Exercise brief: Starting at the line that contains "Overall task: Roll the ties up" in the listing below, write out every line word for word until you have written the line that contains "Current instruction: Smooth".

Data extract:
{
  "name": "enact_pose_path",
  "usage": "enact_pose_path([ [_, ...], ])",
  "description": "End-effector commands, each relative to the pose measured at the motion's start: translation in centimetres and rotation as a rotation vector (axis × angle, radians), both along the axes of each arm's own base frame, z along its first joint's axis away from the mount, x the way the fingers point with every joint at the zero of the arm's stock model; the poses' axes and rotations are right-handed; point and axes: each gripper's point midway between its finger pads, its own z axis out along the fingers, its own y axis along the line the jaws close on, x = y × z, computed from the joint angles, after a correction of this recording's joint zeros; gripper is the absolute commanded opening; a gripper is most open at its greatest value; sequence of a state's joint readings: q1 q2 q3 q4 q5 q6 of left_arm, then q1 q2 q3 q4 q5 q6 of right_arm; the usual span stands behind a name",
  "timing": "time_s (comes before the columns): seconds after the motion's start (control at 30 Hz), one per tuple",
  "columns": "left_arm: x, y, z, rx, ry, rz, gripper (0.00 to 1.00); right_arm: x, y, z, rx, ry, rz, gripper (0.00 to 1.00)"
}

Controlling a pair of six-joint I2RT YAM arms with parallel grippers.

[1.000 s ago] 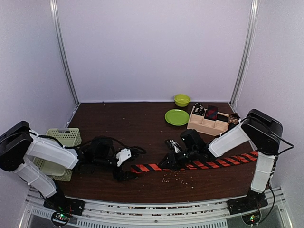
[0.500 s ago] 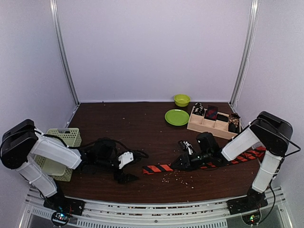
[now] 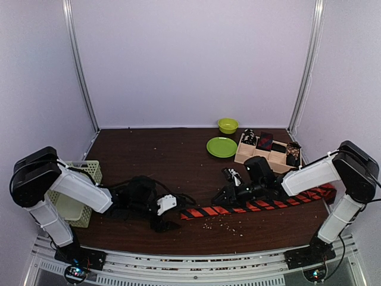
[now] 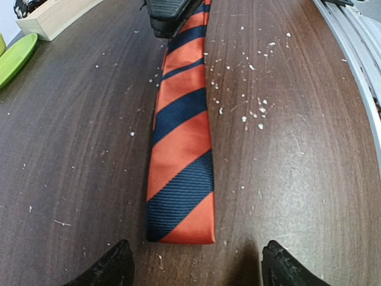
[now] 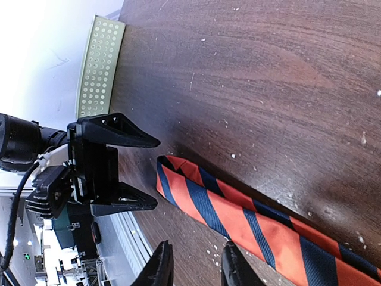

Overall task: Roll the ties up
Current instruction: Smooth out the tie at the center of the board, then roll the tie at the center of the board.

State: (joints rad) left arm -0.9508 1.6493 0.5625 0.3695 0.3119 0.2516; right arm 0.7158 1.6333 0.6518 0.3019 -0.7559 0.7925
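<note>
The orange-red tie with dark diagonal stripes (image 3: 256, 205) lies flat along the front of the table, running from the middle to the far right. Its narrow end (image 4: 181, 229) lies just ahead of my left gripper (image 4: 193, 271), which is open and empty, a finger on each side. My left gripper (image 3: 169, 215) sits low at the tie's left end. My right gripper (image 3: 229, 195) hovers over the tie's middle. In the right wrist view its fingers (image 5: 159, 268) stand a little apart, holding nothing, with the tie (image 5: 250, 223) beside them and the left gripper (image 5: 156, 173) facing the tie's end.
A pale green mesh basket (image 3: 80, 176) stands at the left edge. A green plate (image 3: 221, 146), a green bowl (image 3: 227, 125) and a wooden box (image 3: 257, 157) with rolled ties stand at the back right. Crumbs lie scattered by the tie.
The tie's left end has shifted right. My right gripper moved right and back. My left gripper followed to the right, up to the tie's end.
</note>
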Motion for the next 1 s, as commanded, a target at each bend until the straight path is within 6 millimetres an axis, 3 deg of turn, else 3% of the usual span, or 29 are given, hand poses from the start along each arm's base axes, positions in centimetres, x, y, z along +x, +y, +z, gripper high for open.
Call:
enact_pose_path([
  [0.0, 0.6, -0.2, 0.0, -0.031, -0.021, 0.032, 0.75, 0.0, 0.8, -0.9, -0.036, 0.009, 0.002, 0.27],
  [0.3, 0.7, -0.4, -0.6, -0.036, -0.004, 0.041, 0.69, 0.6, 3.2, -3.1, -0.057, 0.018, 0.022, 0.19],
  [0.63, 1.2, -1.4, -0.5, -0.034, 0.002, 0.030, 0.57, 0.4, 3.0, -5.4, -0.116, 0.044, 0.035, 0.15],
  [0.97, 1.5, -2.7, 1.1, -0.086, 0.003, 0.017, 0.45, 0.0, 2.7, -6.5, -0.121, 0.061, 0.032, 0.13],
])
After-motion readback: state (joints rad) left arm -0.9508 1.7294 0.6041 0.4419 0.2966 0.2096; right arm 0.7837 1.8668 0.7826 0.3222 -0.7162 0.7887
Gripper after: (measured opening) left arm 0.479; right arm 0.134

Solution to this problem:
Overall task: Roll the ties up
Current instruction: Smooth out the tie at the center of the board, then roll the tie at the center of the board.

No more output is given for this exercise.